• [Work to complete] Only the lines from the one containing "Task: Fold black" through the last line of the listing are to be given again, exactly as they appear.

----------

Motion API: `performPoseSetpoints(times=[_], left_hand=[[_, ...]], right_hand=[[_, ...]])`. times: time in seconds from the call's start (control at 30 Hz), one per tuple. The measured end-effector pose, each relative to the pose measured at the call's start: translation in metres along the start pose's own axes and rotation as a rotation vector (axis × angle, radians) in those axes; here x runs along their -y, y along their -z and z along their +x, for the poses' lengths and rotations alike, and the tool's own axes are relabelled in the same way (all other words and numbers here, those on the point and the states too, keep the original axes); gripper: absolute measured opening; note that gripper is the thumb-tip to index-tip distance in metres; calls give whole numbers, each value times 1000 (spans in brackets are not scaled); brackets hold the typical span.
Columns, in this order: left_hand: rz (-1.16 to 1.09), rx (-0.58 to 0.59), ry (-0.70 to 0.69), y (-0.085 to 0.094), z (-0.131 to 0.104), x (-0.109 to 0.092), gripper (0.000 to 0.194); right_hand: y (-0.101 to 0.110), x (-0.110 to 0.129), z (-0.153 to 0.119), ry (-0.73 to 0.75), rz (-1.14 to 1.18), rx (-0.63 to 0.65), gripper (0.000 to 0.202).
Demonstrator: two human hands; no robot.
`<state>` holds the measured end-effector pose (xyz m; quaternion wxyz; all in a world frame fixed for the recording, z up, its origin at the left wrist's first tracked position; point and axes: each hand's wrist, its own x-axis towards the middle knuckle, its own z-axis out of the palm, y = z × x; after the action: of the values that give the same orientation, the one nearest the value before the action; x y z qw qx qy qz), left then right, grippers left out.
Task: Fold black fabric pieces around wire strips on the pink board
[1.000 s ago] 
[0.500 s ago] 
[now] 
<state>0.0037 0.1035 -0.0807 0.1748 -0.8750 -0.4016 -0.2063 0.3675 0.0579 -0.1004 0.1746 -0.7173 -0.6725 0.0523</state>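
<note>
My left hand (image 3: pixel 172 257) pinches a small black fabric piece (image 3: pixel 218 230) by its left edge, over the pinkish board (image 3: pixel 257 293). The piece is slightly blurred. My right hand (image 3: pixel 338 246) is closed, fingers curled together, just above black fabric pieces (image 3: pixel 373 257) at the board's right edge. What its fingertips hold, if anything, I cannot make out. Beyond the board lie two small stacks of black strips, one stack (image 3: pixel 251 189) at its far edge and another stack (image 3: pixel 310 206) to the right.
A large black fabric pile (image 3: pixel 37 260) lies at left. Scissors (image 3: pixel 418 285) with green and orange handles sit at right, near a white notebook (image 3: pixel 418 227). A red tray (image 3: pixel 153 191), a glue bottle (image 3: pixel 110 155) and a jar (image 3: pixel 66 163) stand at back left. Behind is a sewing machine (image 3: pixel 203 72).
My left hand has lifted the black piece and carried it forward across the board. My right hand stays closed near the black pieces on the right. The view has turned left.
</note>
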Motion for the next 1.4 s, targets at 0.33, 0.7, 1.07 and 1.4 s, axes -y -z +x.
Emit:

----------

• [Exercise result]
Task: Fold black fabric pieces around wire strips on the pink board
[1.000 s ago] 
[0.500 s ago] 
[now] 
<state>0.0037 0.1035 -0.0807 0.1748 -0.8750 -0.4016 -0.2063 0.3675 0.0579 -0.1004 0.1746 -0.7173 -0.6725 0.0523</state>
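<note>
My left hand (image 3: pixel 172 257) pinches a small black fabric piece (image 3: pixel 218 230) by its left edge, over the pinkish board (image 3: pixel 257 293). The piece is slightly blurred. My right hand (image 3: pixel 338 246) is closed, fingers curled together, just above black fabric pieces (image 3: pixel 373 257) at the board's right edge. What its fingertips hold, if anything, I cannot make out. Beyond the board lie two small stacks of black strips, one stack (image 3: pixel 251 189) at its far edge and another stack (image 3: pixel 310 206) to the right.
A large black fabric pile (image 3: pixel 37 260) lies at left. Scissors (image 3: pixel 418 285) with green and orange handles sit at right, near a white notebook (image 3: pixel 418 227). A red tray (image 3: pixel 153 191), a glue bottle (image 3: pixel 110 155) and a jar (image 3: pixel 66 163) stand at back left. Behind is a sewing machine (image 3: pixel 203 72).
My left hand has lifted the black piece and carried it forward across the board. My right hand stays closed near the black pieces on the right. The view has turned left.
</note>
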Motion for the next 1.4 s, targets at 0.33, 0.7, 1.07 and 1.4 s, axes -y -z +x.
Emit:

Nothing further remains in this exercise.